DATA SECTION
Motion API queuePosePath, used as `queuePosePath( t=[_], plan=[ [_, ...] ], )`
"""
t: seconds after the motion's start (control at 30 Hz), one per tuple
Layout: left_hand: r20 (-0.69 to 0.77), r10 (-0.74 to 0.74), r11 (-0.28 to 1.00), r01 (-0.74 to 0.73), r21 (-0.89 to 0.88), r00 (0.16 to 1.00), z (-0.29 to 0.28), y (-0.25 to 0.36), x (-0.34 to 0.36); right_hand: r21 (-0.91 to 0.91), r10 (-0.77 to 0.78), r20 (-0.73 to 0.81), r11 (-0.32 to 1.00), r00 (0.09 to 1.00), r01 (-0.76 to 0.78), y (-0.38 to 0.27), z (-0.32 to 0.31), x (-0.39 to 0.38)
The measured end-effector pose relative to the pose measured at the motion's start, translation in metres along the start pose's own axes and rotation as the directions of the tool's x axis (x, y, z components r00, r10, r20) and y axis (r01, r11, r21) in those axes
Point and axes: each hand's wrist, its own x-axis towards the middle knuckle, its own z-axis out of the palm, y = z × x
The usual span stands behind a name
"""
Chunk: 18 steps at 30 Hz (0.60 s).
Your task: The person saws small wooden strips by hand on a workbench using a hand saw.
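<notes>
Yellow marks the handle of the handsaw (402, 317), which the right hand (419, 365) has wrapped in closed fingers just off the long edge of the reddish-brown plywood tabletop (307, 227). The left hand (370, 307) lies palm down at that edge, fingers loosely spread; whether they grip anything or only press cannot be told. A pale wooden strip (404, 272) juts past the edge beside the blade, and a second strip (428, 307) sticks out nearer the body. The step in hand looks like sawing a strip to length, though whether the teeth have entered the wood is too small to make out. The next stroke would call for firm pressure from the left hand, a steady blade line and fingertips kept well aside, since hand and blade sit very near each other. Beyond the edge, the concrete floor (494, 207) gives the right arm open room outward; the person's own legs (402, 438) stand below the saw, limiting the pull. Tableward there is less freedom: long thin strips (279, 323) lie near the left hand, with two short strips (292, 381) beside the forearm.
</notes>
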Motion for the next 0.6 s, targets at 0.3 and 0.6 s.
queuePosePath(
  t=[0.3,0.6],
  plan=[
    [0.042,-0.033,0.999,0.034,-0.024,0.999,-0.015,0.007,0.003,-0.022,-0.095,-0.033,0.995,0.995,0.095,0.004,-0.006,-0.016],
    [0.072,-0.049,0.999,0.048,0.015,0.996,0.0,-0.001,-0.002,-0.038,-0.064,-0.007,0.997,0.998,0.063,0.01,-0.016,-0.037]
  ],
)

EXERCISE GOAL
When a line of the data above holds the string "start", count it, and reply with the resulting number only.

RESULT FOR THIS TASK
2